Епископ счел нужным совершать процессии и заклинания два раза в день, для того, чтобы таким образом возбудить в народе большее внимание к делу. Процесс начал совершаться с еще большей торжественностью, чем прежде. Демон чаще стал повторять, что срок его отдален. При этом указывал на причины: один раз епископ пред заклинаниями не исповедовался; в другой раз епископ при заклинаниях был не натощак; в третий - не все общество, не все судьи и другие королевские чиновники были в сборе. Говоря все это, демон изрыгал проклятия на церковь, на епископа, на духовенство и проклинал тот час, когда вселился он в тело девушки.
Наконец настал кризис. В тот полдень собрался весь город, и епископ произнес последние заклинания. При этом свершилось много чудесного. Епископ хотел приблизить Святые дары к устам бесноватой, демон схватил его за руку, девушка рванулась из рук 16-ти человек, которые ее держали, и подняла их над собой. После сильного сопротивления демон наконец вышел из нее. Она была спасена и прониклась чувством благодарности к милосердию Божию. Зазвучали все колокола, запели "Тебе Бога хвалим". Это был общий праздник для христиан; целых девять дней совершались благодарственные процессии. Установлено было ежегодно, 6 февраля, совершать благодарственную литургию, а все происшествие записать в церкви на барельефе вокруг клироса.
Следует отметить, что принц Конде, по внушению некоторых из своей секты, призывал к себе девицу Авбри и каноника д'Эспинуа, который все время неотлучно присутствовал при заклинаниях.

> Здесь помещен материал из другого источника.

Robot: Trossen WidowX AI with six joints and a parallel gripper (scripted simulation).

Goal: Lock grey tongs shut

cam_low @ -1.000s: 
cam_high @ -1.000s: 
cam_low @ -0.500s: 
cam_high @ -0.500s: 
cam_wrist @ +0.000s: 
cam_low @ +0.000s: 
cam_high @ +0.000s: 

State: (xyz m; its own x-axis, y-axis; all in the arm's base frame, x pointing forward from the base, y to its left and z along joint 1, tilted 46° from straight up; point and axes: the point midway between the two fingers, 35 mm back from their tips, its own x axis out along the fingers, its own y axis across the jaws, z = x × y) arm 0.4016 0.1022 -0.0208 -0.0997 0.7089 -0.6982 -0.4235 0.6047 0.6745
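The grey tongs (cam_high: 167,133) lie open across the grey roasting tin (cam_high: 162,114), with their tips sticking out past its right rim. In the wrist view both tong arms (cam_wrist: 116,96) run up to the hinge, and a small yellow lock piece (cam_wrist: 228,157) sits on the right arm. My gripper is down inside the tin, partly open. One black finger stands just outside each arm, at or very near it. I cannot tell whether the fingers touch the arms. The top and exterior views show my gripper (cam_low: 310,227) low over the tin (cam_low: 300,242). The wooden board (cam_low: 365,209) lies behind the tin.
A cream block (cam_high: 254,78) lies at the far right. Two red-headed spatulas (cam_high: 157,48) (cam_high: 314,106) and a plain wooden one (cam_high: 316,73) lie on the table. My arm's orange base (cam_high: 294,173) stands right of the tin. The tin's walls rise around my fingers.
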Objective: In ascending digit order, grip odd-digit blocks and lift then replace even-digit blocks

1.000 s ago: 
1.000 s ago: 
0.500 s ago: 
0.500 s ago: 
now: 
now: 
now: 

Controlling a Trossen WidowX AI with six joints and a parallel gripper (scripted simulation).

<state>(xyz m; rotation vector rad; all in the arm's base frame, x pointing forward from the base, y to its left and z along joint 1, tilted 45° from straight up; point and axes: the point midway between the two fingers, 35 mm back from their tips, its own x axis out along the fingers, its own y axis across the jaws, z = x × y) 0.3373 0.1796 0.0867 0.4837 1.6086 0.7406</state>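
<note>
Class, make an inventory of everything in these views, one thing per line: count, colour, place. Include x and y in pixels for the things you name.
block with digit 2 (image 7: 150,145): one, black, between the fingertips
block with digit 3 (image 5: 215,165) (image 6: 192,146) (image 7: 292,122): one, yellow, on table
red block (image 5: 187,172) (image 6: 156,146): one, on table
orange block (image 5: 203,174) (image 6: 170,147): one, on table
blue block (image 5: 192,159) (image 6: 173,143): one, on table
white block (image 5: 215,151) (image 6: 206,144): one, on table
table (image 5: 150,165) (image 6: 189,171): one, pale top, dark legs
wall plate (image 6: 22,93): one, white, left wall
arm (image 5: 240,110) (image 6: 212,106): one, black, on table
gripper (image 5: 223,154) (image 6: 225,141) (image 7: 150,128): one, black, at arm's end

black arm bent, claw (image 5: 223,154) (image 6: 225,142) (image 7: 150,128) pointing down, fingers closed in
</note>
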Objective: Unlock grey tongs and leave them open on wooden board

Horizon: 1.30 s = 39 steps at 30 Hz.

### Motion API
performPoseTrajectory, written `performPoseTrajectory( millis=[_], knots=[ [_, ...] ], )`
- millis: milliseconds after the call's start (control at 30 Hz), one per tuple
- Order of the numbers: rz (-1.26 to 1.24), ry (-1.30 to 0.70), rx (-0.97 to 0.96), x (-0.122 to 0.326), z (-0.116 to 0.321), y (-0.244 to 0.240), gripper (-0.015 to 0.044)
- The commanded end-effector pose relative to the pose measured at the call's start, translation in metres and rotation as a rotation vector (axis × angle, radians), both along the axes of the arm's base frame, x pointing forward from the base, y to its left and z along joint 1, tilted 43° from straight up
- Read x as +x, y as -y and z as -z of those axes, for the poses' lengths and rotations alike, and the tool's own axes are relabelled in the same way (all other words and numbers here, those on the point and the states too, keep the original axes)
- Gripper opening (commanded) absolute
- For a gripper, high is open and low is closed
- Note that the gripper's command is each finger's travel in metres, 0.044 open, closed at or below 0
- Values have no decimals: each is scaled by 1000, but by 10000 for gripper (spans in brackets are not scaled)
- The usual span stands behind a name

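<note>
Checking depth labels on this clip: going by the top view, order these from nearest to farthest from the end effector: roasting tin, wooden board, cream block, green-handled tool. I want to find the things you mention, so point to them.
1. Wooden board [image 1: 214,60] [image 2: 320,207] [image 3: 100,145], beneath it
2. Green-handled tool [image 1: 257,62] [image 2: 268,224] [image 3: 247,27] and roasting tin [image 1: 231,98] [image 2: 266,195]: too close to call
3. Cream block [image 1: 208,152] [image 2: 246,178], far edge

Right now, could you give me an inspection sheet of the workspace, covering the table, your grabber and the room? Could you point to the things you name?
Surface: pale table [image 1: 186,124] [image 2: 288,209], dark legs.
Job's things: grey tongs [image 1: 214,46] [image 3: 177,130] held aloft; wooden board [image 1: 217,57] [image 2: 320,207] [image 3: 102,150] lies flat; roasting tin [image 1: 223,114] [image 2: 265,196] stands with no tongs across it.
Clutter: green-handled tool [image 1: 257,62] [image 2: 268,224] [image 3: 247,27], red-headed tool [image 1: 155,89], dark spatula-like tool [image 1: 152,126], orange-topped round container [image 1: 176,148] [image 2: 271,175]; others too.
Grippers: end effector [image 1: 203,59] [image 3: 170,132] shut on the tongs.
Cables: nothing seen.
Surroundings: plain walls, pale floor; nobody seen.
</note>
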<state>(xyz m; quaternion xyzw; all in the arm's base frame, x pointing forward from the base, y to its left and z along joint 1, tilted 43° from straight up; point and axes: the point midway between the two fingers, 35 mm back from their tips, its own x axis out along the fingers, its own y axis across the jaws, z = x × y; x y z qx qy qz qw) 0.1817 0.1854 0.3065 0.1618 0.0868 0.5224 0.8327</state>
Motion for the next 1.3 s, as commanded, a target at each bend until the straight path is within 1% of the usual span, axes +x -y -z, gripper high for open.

Принц допрашивал ту и другого порознь, употреблял угрозы, обещания и всевозможные меры, но не для того, чтобы открыть действительный обман, а с тою целию, чтобы во что бы то ни стало взнести на них обвинение в обмане. Он зашел даже так далеко, что предлагал канонику великую награду за то, чтобы тот согласился переменить свое вероисповедание. Но ничего не смог добиться от людей, которые так ясно, так непосредственно видели дела Божия милосердия и силу своей Церкви. Твердость каноника и наивная правдивость девицы доказывали только саму истинность факта, принцу неприятного. И в минуты нового припадка злобы он приказал арестовать девицу Авбри и заключить ее в одну из своих темниц, где она и находилась, пока наконец родители не обратились с жалобой на такую несправедливость к самому королю, вследствие чего она и была выпущена на свободу.
Отрадно отметить и то, что под влиянием всего произошедшего многие кальвинисты обратились к католической церкви..."
И так далее.
5
Истоки же этого "и так далее" заключалось вот в чем.
Мы сидели в нижнем буфете ЦДЛа с самым, наверное, работящим из современных литераторов, Сашей Торопцевым. Я пил пиво, а он - водку. Или наоборот?
Конечно, наоборот. Поскольку именно я оказался чересчур говорливым.
- Представляешь, Саш, вычитал - Рима-то не было!
- Ты с этим полегче, - звонко щелкнул он по стеночке рюмки.
Вру. Никогда бы так Саша не сказал. Проклятый авторский произвол!
- Расскажи, - вместо этого деловито предложил он.